Même lorsque les défenses antiaériennes américaines interceptent des drones et des missiles entrants, les explosions à proximité peuvent générer de puissantes ondes de choc capables de provoquer des traumatismes crâniens légers chez le personnel abrité dans des bunkers ou des positions défensives. Les chercheurs en médecine identifient depuis longtemps la surpression liée aux explosions comme l’une des principales causes de commotion cérébrale dans la guerre moderne, même en l’absence d’impact direct.
Cette annonce de Sean Parnell intervient après que CNN a rapporté que le Pentagone tardait à confirmer publiquement les pertes non mortelles, s’appuyant principalement sur le Defense Casualty Analysis System — une base de données publique dont les responsables du Pentagone reconnaissent qu’elle peut accuser un retard de plusieurs jours, voire de plusieurs semaines, par rapport aux informations du terrain — plutôt que sur des points de presse militaires réguliers. Parnell a rejeté l’idée que ces retards traduiraient une volonté de dissimuler les pertes, affirmant qu’une divulgation en temps réel « revient à fournir cette information directement à nos adversaires ». Des critiques, dont des parlementaires réclamant un contrôle parlementaire accru du conflit, estiment que cette pratique limite la surveillance publique du coût humain de la guerre. Le Pentagone maintient que ces délais de communication visent à protéger la sécurité opérationnelle et à garantir que les informations sur les pertes aient été vérifiées médicalement avant leur publication.

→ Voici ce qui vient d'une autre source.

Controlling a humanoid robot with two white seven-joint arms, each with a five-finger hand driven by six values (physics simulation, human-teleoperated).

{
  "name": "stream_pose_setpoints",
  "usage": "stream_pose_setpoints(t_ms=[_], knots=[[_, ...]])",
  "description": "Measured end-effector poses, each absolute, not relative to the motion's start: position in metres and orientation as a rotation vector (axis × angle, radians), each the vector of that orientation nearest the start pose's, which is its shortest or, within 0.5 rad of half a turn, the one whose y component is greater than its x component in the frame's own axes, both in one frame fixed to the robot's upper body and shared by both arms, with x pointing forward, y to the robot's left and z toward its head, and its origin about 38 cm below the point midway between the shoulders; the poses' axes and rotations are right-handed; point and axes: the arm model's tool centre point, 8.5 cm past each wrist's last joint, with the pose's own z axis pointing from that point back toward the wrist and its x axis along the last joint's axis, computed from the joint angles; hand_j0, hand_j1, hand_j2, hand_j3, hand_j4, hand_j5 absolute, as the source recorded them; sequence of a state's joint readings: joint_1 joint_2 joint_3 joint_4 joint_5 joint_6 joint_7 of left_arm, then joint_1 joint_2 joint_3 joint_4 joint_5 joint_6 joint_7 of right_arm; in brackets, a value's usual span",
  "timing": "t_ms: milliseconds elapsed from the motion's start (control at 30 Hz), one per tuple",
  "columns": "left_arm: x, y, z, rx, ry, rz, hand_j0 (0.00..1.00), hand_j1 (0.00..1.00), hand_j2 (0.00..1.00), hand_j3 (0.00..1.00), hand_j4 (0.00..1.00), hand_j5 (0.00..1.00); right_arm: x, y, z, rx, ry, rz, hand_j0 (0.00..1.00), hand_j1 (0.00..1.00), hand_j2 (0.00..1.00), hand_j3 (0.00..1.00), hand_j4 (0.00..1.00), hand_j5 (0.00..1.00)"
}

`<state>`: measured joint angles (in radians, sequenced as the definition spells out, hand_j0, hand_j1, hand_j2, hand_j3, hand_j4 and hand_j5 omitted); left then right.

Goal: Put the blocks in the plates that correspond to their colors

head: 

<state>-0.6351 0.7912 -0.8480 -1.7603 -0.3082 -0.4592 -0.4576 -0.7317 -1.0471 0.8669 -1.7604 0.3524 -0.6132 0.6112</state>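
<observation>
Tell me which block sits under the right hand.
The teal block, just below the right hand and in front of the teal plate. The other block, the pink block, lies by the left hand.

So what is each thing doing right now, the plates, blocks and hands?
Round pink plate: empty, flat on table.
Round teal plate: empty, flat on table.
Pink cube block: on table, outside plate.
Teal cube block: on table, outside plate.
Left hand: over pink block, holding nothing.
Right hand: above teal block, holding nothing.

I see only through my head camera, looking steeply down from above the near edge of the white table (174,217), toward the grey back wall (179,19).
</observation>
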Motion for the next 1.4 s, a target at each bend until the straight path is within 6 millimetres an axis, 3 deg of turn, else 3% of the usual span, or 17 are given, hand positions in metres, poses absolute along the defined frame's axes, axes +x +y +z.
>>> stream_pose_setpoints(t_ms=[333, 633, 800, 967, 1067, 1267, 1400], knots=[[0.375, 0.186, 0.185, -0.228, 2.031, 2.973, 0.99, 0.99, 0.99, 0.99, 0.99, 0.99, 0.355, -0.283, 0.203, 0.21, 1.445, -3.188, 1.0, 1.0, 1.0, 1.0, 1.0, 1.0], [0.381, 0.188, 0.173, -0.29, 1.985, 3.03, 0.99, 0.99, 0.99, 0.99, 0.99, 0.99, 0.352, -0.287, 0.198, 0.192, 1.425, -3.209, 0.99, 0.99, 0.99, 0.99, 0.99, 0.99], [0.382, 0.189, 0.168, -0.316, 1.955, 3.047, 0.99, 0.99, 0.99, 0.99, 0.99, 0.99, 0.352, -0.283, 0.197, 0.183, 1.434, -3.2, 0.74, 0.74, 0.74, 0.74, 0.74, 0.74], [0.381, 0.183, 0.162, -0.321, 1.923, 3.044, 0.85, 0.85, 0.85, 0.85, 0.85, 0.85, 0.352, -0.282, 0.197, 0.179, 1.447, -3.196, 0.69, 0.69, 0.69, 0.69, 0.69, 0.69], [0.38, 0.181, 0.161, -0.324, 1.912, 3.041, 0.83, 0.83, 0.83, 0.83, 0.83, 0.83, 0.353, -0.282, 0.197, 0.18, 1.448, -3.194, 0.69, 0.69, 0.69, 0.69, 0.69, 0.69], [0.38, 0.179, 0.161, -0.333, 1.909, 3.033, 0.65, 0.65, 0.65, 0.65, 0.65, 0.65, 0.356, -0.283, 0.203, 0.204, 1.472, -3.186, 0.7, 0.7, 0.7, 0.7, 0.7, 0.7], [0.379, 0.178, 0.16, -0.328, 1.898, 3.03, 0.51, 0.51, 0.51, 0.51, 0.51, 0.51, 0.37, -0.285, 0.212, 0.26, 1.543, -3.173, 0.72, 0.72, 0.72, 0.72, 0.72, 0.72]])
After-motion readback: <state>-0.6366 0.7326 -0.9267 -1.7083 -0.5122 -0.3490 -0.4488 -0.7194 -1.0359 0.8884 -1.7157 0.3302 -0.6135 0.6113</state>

Cette hausse du nombre de blessés survient alors que l’administration Trump sollicite une enveloppe supplémentaire d’urgence de 87,6 milliards de dollars pour financer les opérations liées au conflit, dont plusieurs milliards destinés à reconstituer les stocks d’intercepteurs de défense antimissile consommés au cours de mois de combats soutenus. Des analystes du CSIS estiment que les stocks américains d’intercepteurs THAAD ont été fortement réduits pendant la campagne, soulignant à quel point les attaques répétées de missiles et de drones iraniens exercent une pression simultanée sur le personnel américain et sur les stocks critiques de défense antiaérienne.